Analysis of biodegradation of all hydrocarbons and the dominating fractions in diesel fuel, the aliphatics and monoaromatics, revealed the difference between the tested microorganisms. On the one hand, the best biodegrading strain of all fractions was R. planticola M01. On the other hand, A. calcoaceticus M1B definitely prefers the aliphatic than monoaromatic hydrocarbons. The impact of surfactants on biodegradation of hydrophobic hydrocarbons has been widely discussed, however, the complexity of the issue still needs new and valuable data. What is more, the positive or negative effect of the addition of surfactants strongly depends on the kind of tested compound as well as on bacterial strain. Smułek et al. (2016) have noticed that S. mukorossi extract can improve biodegradation of the diesel oil, but only by the microorganisms not exposed to the hydrocarbon pollutants previously. The explanation of the reduction of biodegradation of hydrophobic pollutants in the presence of surfactants has been proposed by [41]. They indicated that the hydrocarbons bioavailability reduction may be caused by blocking the effect of rhamnolipid molecule layer at the organic-water interface. However, the rhamnolipids can modify cell surface hydrophobicity and as a result enhance the biodegradation of non-aqueous pollutants [42].

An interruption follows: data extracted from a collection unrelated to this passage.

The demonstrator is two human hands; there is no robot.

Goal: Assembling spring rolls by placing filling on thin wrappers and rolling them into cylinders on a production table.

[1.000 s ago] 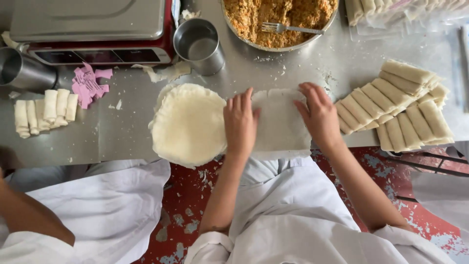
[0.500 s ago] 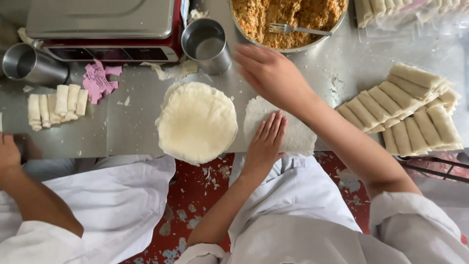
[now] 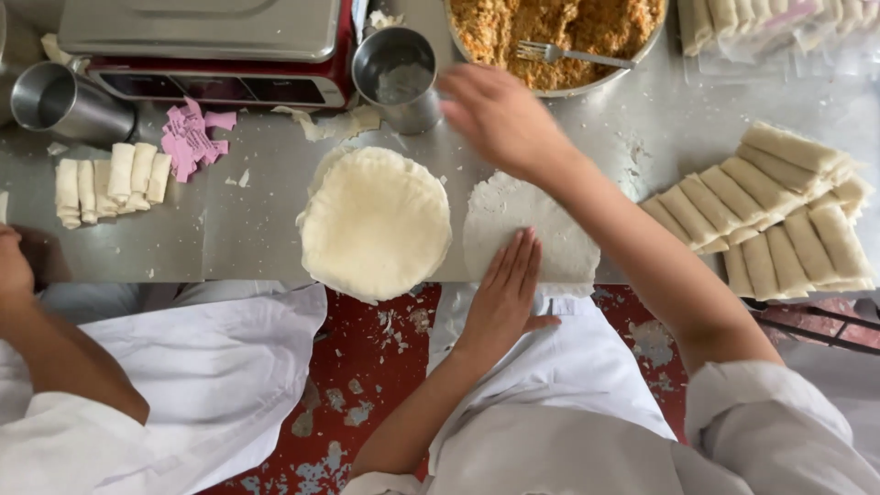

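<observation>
The right hand (image 3: 500, 119) is motion-blurred, its fingers indistinct. The bowl of filling (image 3: 559, 41) and the scale (image 3: 206, 37) are cut by the top edge. A co-worker's hand (image 3: 14, 266) is clipped at the left edge; the left hand (image 3: 504, 293) hides part of the wrapper (image 3: 550, 234)

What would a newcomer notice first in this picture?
Probably the round stack of pale wrappers at the centre of the steel table. Beside it the left hand presses one single wrapper flat, while the right hand reaches toward the bowl of orange filling at the top. Finished rolls lie right.
</observation>
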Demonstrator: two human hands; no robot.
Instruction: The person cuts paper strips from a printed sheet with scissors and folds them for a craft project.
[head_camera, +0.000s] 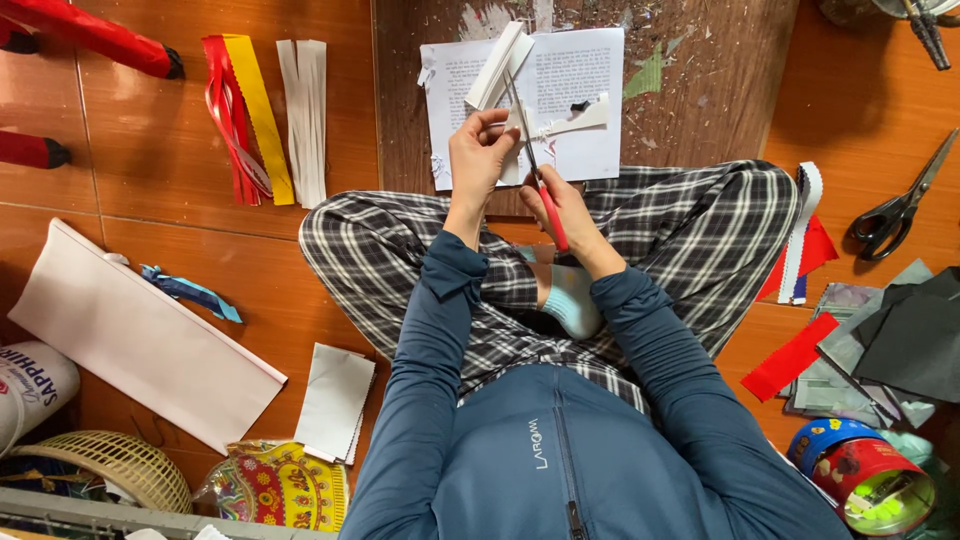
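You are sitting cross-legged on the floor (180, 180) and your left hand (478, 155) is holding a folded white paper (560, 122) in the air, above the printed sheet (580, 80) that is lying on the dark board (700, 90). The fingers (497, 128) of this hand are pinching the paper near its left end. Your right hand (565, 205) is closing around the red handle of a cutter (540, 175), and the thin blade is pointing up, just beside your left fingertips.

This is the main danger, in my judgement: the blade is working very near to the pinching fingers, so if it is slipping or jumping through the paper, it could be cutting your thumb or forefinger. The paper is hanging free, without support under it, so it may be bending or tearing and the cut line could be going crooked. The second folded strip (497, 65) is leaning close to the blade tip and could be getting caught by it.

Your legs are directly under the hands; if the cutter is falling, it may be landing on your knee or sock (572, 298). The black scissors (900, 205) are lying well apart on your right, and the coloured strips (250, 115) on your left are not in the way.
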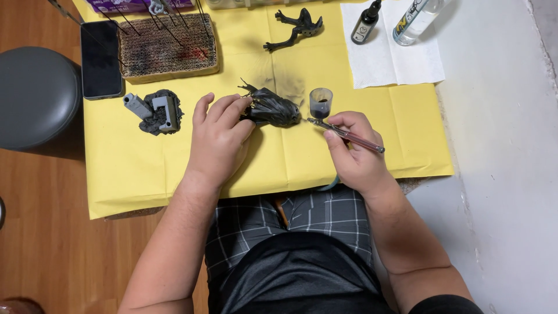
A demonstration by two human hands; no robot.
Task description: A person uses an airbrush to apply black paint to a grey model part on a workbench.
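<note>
On the yellow sheet: a smooth paper cover [174,168], creased in straight folds, lay over the work surface and carried a grey dusting of dark spray beside the model part.
Left hand: the left hand [220,139] lay palm down, fingers curled onto the near end of the model part, pinning it to the paper.
Model part: the black model part [273,108] was lumpy and glossy, with thin spikes at its far end, lying at the sheet's middle between the two hands.
Right hand: the right hand [354,154] was closed around the airbrush in a pen-like pinch.
Airbrush: the airbrush [346,135] was a slim metal tube with a reddish barrel and a small clear cup holding dark paint, its tip just beside the part.
Further back: a ridged cardboard block [168,46] stuck with thin wires, a matt black limbed figure [296,28], a rough dark base with grey blocks [156,111], two bottles on white tissue [389,55], and a flat black phone [101,58].
</note>
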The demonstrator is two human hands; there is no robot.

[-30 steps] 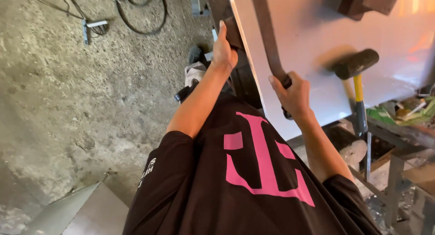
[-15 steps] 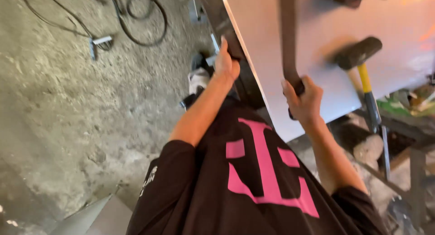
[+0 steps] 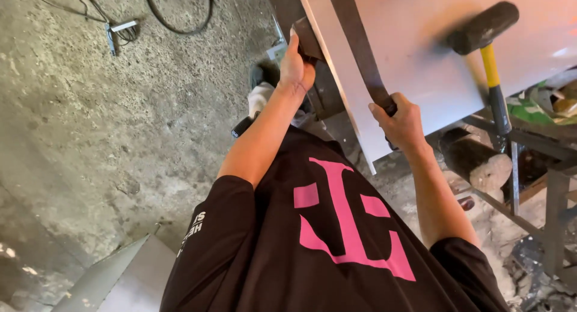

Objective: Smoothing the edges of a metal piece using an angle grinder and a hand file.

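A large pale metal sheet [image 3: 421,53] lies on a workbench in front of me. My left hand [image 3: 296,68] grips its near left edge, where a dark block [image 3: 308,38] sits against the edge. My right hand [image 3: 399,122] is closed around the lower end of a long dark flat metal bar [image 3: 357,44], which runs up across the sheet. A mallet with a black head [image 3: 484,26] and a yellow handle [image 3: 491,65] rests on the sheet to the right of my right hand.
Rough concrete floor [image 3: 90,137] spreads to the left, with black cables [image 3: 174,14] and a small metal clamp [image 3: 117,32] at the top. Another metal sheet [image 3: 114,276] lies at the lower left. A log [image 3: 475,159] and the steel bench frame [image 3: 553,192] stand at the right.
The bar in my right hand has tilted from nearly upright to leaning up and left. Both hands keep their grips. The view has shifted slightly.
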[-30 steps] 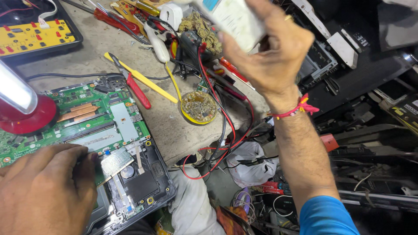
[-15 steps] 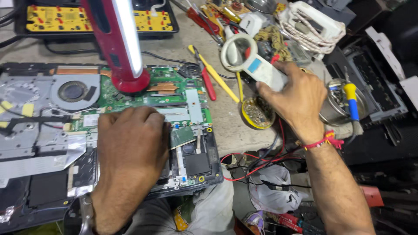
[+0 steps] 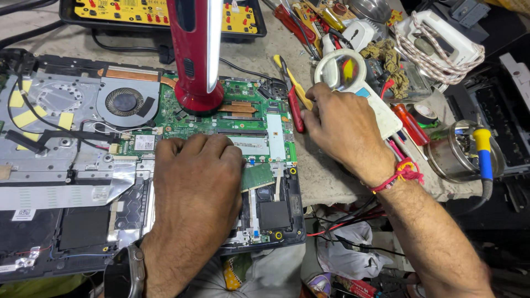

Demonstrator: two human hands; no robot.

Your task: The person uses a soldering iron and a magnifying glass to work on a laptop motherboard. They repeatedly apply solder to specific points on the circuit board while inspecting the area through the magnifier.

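Near the front edge of the cluttered grey workbench (image 3: 331,182), my left hand (image 3: 196,182) lies palm down with fingers pressed together on the opened laptop with its green circuit board exposed (image 3: 243,118), covering the middle of the board beside a small loose green memory card (image 3: 258,176) that peeks out just right of the knuckles. My right hand (image 3: 345,124) closes around the white handle of a round white magnifying glass (image 3: 342,72), whose long axis runs from the lens at the far side back toward my wrist, lens tilted away from the laptop. That hand is nearer the lens; the board lies to its left, close by. A red upright lamp (image 3: 196,55) stands on the board's far edge. A red-handled screwdriver (image 3: 295,107) lies between hand and board. Tools crowd the right side.
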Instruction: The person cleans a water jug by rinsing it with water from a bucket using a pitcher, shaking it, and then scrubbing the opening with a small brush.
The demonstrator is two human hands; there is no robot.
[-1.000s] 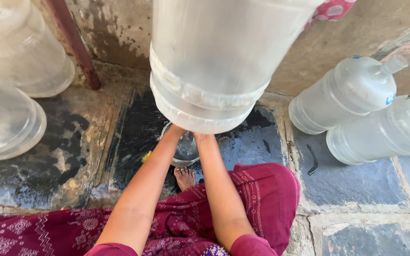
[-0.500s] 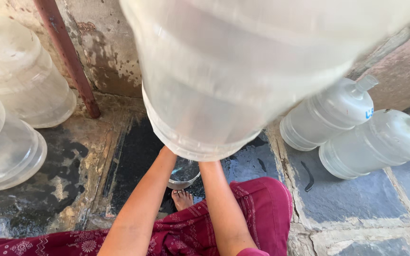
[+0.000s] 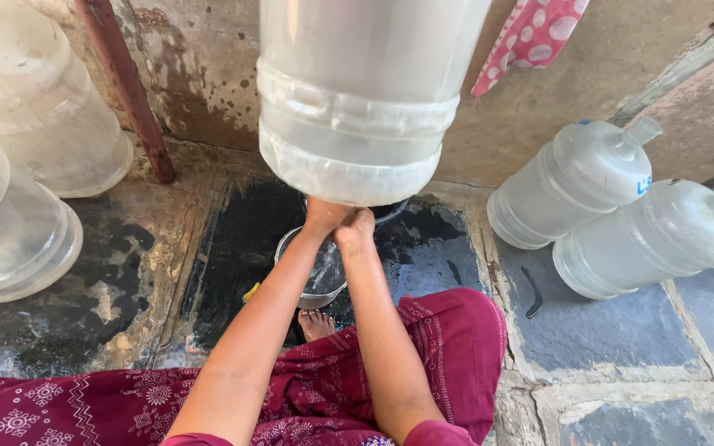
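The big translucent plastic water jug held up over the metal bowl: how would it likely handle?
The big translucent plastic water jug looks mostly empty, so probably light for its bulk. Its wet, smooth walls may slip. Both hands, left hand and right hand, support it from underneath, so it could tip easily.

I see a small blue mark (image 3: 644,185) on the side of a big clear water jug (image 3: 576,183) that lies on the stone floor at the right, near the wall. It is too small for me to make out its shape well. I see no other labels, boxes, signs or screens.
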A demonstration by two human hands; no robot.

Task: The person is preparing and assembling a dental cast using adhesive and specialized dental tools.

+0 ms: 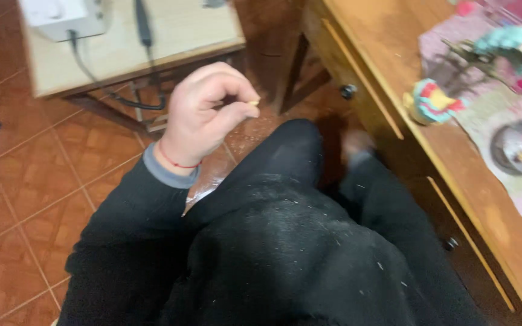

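The left hand (203,115) is raised over the lap, thumb and forefinger pinched on a tiny pale-yellow bit (253,102) at the fingertips, the other fingers curled in; the right hand is not in view, so its state cannot be told; to my eye a morsel that small wants a light, steady pinch, held level and kept over the dark trousers (291,241), already flecked with pale specks; a wooden desk (394,84) with a crocheted toy (431,101) stands to the right.
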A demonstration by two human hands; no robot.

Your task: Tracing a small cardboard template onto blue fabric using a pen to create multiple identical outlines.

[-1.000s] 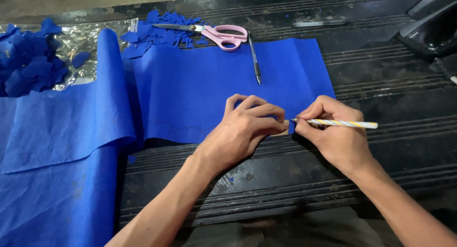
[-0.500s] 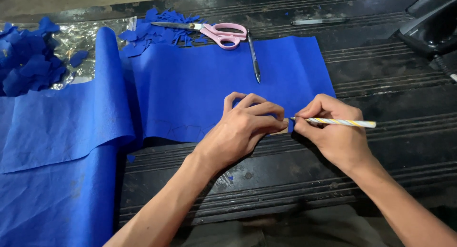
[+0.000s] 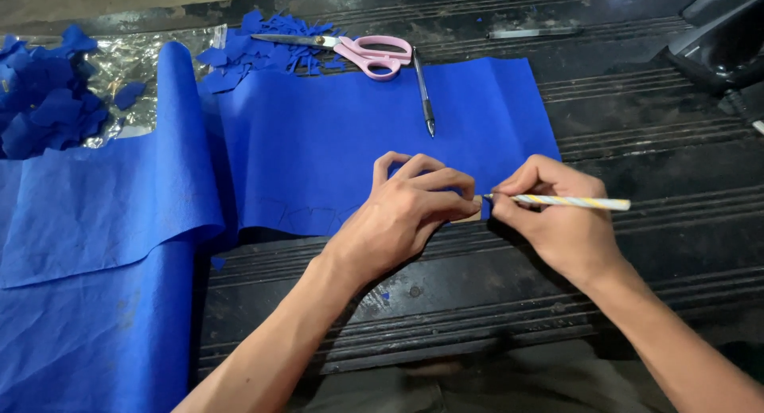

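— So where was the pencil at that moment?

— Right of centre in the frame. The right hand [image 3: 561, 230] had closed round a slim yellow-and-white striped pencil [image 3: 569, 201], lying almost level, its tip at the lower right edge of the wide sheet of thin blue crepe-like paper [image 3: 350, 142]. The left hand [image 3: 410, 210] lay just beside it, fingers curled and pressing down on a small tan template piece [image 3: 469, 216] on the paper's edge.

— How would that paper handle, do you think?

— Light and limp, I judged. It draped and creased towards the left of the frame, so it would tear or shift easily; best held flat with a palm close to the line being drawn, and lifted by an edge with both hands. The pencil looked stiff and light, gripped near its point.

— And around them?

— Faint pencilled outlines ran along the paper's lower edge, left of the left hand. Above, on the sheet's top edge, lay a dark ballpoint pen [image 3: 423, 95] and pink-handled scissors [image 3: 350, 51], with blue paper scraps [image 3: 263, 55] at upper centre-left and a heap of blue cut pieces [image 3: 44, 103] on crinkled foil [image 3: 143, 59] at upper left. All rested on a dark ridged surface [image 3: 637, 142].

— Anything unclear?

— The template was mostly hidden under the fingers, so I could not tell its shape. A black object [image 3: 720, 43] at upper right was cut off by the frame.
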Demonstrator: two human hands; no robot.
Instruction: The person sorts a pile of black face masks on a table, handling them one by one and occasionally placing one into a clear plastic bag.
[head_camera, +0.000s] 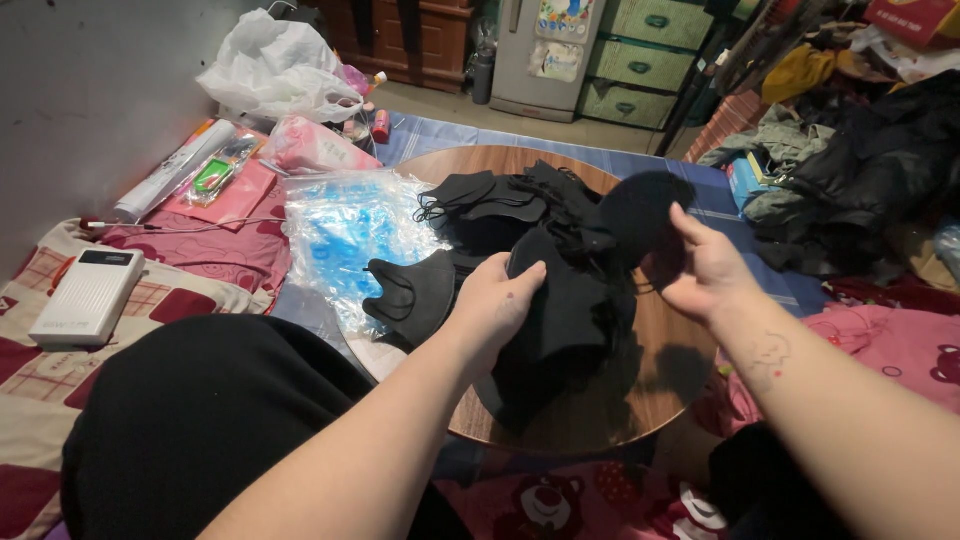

A significant novelty of this study is the performance of genetic studies of the cells exposed to natural surfactants. The literature information about genetic modifications in bacteria induced by contact with saponins-containing plant extracts is scarce. The overly-prescriptive information concerns only genotoxicity of this agents, concerning Quillaja saponins (as an E999 food additive) [43], Anagallis arvensis L. extract effect on Candida albicans strains [44] and Pityrocarpa moniliformis extract genotoxicity in micronucleus test [44]. All the above-mentioned papers have shown no genotoxic effect on the cells. The EFSA report has shown no mutagenic effect of saponins in concentrations up to 5 μL per plate in four strains of Salmonella typhimurium (TA1535, TA1537, TA98 and TA100) and in one of E. coli (strain WP2 uvrA). Our previous study revealed significant differences in the genetic material of Rahnella sp. EK12 strain induced by Quillaja saponins and rhamnolipids [26]. The changes that we have observed in cell genetic profile are the evidence of deep modifications of cells properties induced by the surfactants, but do not influence significantly cells viability, rather promoting selected hydrocarbons degradation.

Conclusions

The collected results show a complex relationship between the surfactants presence and assimilation of hydrocarbons by bacteria. Increased biodegradation of diesel oil was observed when the culture with A. calcoaceticus M1B was supplemented with S. officinalis and V. nigrum extracts. In our study A. calcoaceticus, M1B reacted similarly for both plant surfactants added, but S. officinalis extract induced genomic changes, which were more pronounced. Moreover, there are additional patterns visible in PCR products after electrophoresis of samples with this surfactant while primer A3 was used (over 3000 bp). Interestingly, different surfactants promote assimilation of different groups of hydrocarbons and have modified cell surface properties in different ways. This observation confirms the complexity of the interactions between bacteria cells, pollutants, and surfactants, influencing both bacteria genome and cell outer structure.